_What to produce_
Please copy, exactly as they appear below, the lines from the one containing "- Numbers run" through the one containing "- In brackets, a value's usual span".

[Stored entries]
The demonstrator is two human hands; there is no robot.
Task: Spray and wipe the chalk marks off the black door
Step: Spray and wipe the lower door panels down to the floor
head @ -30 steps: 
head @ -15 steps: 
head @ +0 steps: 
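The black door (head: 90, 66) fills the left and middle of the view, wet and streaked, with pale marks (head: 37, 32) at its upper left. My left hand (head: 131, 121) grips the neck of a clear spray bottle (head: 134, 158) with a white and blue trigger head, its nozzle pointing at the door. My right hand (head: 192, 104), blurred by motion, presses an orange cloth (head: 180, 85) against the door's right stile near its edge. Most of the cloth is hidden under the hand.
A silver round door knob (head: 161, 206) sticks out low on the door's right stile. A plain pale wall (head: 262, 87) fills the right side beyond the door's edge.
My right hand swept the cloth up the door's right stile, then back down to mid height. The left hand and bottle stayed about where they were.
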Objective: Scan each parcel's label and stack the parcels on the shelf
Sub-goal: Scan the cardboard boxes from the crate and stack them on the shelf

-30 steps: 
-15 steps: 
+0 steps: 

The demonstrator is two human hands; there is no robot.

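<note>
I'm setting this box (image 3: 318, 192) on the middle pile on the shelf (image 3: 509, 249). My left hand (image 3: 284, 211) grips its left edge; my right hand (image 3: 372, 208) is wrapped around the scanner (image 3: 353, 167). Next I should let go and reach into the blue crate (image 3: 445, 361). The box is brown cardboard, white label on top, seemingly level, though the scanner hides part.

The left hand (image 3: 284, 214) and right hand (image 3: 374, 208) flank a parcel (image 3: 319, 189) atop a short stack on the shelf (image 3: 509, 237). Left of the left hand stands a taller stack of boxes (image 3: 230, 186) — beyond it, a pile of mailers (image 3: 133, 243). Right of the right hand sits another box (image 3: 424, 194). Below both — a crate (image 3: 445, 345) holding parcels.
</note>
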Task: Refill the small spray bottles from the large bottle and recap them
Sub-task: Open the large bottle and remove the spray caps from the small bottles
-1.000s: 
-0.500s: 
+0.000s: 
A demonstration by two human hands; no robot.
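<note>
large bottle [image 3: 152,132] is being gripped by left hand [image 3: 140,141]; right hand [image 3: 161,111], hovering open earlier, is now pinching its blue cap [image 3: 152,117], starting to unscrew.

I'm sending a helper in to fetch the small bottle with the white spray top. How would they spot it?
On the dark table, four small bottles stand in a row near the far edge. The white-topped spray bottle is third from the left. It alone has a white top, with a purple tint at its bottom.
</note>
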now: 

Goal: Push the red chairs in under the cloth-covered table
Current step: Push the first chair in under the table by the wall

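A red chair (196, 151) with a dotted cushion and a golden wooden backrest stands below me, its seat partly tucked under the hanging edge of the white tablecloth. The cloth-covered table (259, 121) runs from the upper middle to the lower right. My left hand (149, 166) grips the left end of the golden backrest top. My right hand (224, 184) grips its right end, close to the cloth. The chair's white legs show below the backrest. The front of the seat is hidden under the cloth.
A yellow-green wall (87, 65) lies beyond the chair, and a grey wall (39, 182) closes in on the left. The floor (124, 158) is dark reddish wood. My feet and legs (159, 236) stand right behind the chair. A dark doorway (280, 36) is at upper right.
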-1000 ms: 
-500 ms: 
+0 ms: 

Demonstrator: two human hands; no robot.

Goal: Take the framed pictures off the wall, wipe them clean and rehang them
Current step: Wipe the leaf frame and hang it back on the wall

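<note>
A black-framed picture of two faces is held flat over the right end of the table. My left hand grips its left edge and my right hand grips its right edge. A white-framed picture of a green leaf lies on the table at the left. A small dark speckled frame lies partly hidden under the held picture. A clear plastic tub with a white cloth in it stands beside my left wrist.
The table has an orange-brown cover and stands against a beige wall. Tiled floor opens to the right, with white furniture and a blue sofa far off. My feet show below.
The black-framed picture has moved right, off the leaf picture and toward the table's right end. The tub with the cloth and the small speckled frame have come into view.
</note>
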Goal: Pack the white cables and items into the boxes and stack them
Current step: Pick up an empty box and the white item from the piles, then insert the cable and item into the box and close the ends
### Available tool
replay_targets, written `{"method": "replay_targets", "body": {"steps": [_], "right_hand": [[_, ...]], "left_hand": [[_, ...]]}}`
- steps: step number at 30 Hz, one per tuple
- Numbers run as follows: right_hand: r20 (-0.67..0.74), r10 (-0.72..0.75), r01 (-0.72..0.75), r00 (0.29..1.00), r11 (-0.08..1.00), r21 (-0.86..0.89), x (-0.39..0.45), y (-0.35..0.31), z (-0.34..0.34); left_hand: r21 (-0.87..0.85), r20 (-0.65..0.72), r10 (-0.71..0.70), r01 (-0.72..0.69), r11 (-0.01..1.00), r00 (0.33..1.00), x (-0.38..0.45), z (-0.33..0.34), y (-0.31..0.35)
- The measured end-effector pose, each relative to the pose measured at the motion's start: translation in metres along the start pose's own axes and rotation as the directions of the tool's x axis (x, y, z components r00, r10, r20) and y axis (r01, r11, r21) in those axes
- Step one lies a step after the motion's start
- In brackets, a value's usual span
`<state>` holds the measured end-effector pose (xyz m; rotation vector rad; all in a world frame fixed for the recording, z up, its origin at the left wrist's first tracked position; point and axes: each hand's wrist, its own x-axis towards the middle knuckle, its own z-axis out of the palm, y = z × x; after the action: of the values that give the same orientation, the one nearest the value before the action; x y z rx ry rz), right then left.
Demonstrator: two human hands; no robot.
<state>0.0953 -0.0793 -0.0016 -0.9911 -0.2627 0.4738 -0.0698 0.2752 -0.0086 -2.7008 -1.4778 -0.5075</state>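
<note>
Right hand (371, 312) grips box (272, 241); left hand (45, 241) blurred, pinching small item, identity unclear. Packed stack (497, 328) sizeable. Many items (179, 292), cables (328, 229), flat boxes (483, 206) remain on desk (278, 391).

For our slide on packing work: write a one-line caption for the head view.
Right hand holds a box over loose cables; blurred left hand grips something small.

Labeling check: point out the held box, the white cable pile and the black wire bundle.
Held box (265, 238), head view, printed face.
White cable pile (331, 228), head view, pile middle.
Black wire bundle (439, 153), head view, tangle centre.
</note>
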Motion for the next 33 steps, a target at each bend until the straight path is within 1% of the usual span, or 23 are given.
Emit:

_Output for this exercise_
- Numbers run as follows: right_hand: r20 (-0.67..0.74), r10 (-0.72..0.75), r01 (-0.72..0.75), r00 (0.29..1.00), r11 (-0.08..1.00), r21 (-0.86..0.89), x (-0.39..0.45), y (-0.35..0.31), z (-0.34..0.34); left_hand: r21 (-0.87..0.85), r20 (-0.65..0.72), r10 (-0.71..0.70), r01 (-0.72..0.69), r11 (-0.01..1.00), r00 (0.33..1.00), x (-0.38..0.45), z (-0.33..0.34), y (-0.31..0.35)
- The measured end-effector pose, each relative to the pose measured at the motion's start: translation in metres along the start pose's own axes and rotation as the directions of the tool's x axis (x, y, z components r00, r10, r20) and y axis (r01, r11, r21) in those axes
- Step one lies a step after the motion's start
- In brackets, a value's usual span

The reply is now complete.